*AIM OF THE TASK*:
Without the images, repeat every line of the listing verbatim.

_ _ _ _

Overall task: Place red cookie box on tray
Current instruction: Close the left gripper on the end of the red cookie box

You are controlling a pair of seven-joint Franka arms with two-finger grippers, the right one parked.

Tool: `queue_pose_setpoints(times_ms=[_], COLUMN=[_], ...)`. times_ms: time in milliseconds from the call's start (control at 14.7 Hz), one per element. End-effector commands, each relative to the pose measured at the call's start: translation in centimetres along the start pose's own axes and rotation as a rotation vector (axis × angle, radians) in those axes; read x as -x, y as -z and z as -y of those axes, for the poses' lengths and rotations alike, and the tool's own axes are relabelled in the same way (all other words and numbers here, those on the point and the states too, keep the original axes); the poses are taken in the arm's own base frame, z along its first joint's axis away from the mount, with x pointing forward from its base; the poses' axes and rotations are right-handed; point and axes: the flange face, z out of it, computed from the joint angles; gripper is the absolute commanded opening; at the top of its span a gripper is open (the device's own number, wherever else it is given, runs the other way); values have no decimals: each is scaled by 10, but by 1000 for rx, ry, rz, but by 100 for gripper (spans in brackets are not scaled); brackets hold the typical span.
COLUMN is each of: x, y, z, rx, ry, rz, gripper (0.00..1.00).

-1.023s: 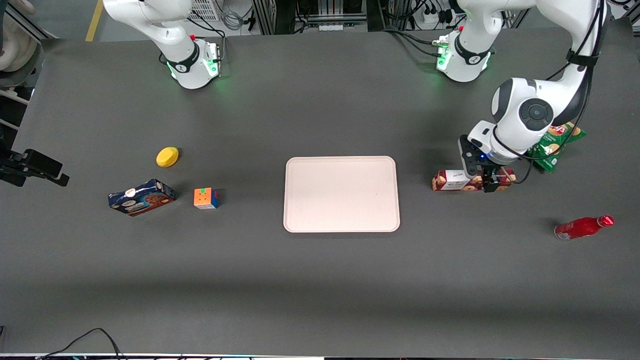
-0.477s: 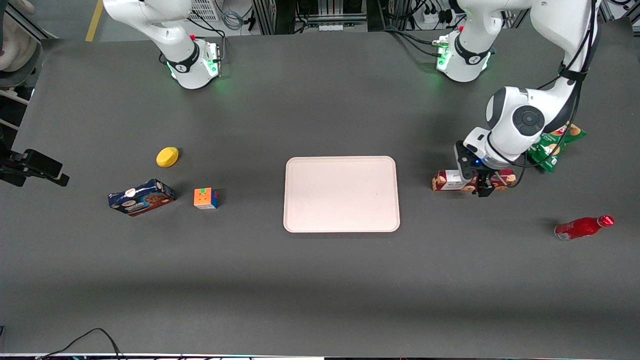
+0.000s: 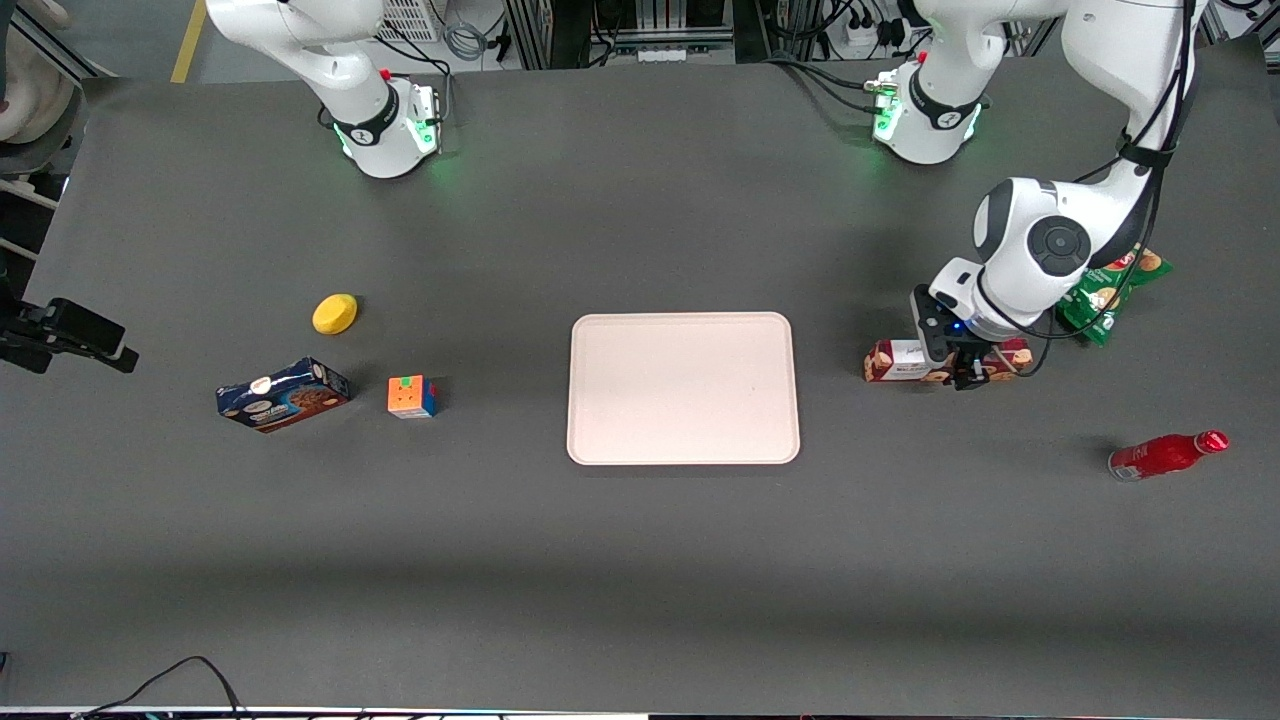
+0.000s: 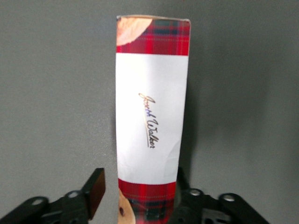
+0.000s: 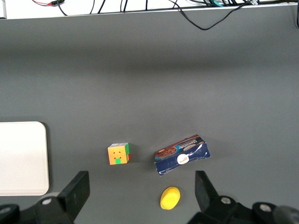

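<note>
The red cookie box (image 3: 893, 361) lies flat on the table beside the tray (image 3: 683, 388), toward the working arm's end. It is a long plaid carton (image 4: 152, 107) with a white label. My left gripper (image 3: 957, 366) is down over the box's middle, open, with one finger on each long side (image 4: 140, 189). One brown pad (image 4: 96, 190) stands a little apart from the carton; the other finger sits close against its opposite side, partly hidden. The tray is bare.
A green snack bag (image 3: 1108, 290) lies just past the gripper under the arm. A red bottle (image 3: 1165, 454) lies nearer the front camera. A blue cookie box (image 3: 283, 394), a colour cube (image 3: 411, 396) and a yellow object (image 3: 334, 313) lie toward the parked arm's end.
The left gripper has come down lower over the red cookie box and shifted slightly toward the tray. The box has not moved.
</note>
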Motion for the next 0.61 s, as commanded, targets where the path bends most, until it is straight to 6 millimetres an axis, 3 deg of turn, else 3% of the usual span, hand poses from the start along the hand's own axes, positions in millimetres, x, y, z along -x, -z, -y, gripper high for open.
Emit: queue_pose_setpoints(times_ms=[0, 136, 205, 409, 545], x=[1, 2, 2, 5, 6], y=[-1, -1, 0, 21, 47], z=[-1, -1, -2, 4, 8], rx=[-9, -8, -3, 8, 34], ry=[-5, 4, 12, 94, 240], rz=[-4, -4, -4, -25, -37], gripper=[30, 5, 0, 0, 0])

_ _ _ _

*REPLY*:
Overall task: Place red cookie box on tray
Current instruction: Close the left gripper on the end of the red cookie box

You are controlling a pair of seven-joint Franka arms with two-finger grippers, the right one parked.

Tool: `queue_pose_setpoints(times_ms=[_], COLUMN=[_], ...)`. times_ms: time in milliseconds from the call's start (control at 14.7 Hz), one per element. End-effector commands, each relative to the pose measured at the call's start: translation in centimetres along the start pose's own axes and rotation as a rotation vector (axis × angle, radians) in those axes; read x as -x, y as -z and z as -y of those axes, for the poses' lengths and rotations alike, and the tool's own axes are relabelled in the same way (all other words and numbers here, those on the point and the states too, keep the original axes); the poses are taken in the arm's own base frame, z along its first joint's axis away from the mount, with x pointing forward from its base; the poses' axes and rotations are right-handed; point and axes: the flange face, z out of it, computed from the joint angles; gripper is the absolute commanded opening; at the top of its span a gripper is open (the device's own number, wherever else it is given, runs the other way); values have no decimals: each is scaled by 10, but by 1000 for rx, ry, rz, but by 100 for gripper (spans in brackets are not scaled); brackets hold the typical span.
COLUMN is each of: x, y, z, rx, ry, rz, gripper (0.00..1.00).

-1.023s: 
-0.477s: 
+0.000s: 
+0.000s: 
+0.000s: 

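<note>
The red cookie box (image 3: 893, 361) lies flat on the table beside the tray (image 3: 683, 388), toward the working arm's end. It is a long plaid carton (image 4: 152, 107) with a white label. My left gripper (image 3: 957, 366) is down over the box's middle, open, with one finger on each long side (image 4: 140, 189). One brown pad (image 4: 96, 190) stands a little apart from the carton; the other finger sits close against its opposite side, partly hidden. The tray is bare.
A green snack bag (image 3: 1108, 290) lies just past the gripper under the arm. A red bottle (image 3: 1165, 454) lies nearer the front camera. A blue cookie box (image 3: 283, 394), a colour cube (image 3: 411, 396) and a yellow object (image 3: 334, 313) lie toward the parked arm's end.
The left gripper has come down lower over the red cookie box and shifted slightly toward the tray. The box has not moved.
</note>
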Motion for the next 0.61 s, as commanded, targets where the path bends most, until it is straight to 6 millimetres an axis, 3 deg of turn, else 3% of the usual span, hand poses from the start along the hand's own axes, positions in millimetres, x, y, z along -x, -z, -y, gripper high for open.
Emit: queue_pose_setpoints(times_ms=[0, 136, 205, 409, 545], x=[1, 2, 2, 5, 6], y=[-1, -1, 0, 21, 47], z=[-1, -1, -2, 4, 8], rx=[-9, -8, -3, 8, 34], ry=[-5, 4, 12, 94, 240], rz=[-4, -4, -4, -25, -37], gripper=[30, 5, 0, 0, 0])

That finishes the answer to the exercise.